(Data items)

^^^^^^^^^^^^^^^^

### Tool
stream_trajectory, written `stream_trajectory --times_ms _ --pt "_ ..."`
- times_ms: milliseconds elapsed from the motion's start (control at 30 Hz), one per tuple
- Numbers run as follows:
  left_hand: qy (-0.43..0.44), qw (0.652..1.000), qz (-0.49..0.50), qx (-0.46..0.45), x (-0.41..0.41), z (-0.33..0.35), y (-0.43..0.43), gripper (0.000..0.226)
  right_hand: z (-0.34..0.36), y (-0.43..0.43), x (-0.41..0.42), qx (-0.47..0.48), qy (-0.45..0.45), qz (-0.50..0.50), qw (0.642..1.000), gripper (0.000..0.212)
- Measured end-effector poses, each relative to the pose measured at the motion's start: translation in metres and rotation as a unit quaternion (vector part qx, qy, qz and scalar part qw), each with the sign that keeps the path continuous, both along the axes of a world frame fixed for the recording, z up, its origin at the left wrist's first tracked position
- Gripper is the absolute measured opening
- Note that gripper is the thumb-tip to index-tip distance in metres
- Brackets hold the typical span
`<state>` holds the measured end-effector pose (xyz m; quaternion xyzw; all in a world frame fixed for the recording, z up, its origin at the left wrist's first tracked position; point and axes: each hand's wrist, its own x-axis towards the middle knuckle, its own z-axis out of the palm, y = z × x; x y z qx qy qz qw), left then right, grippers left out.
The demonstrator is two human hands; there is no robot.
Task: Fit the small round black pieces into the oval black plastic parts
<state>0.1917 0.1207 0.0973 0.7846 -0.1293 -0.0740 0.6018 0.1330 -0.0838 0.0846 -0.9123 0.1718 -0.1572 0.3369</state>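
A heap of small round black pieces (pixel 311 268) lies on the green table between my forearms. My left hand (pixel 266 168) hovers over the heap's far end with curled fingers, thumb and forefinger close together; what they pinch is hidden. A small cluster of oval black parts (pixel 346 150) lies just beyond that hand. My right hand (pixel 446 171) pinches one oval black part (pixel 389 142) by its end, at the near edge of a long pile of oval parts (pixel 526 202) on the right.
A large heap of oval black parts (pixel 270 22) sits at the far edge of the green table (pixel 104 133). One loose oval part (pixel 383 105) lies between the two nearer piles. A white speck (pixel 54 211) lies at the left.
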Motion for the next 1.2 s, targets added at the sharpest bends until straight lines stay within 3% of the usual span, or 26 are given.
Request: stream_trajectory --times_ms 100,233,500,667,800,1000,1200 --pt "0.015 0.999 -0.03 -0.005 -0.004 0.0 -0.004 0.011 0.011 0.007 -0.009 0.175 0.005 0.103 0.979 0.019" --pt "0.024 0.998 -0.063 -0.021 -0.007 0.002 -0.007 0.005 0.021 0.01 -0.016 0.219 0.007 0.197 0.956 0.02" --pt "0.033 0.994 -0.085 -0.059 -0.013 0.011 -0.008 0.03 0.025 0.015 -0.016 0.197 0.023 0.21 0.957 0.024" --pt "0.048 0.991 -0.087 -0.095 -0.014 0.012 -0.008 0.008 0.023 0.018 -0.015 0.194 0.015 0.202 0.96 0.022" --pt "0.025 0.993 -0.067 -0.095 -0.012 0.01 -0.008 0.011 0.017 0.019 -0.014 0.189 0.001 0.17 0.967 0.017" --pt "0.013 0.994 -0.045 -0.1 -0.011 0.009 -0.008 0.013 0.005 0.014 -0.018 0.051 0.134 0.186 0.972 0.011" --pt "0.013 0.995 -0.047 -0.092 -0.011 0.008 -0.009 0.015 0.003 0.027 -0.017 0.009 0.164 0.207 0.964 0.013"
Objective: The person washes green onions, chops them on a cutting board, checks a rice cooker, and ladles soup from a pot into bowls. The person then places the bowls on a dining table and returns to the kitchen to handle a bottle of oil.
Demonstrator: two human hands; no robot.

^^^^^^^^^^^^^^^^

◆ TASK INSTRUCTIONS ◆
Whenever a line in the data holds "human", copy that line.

◆ RESPONSE TO THIS TASK ◆
The demonstrator is two human hands; there is no robot.
Demonstrator: two human hands; no robot.

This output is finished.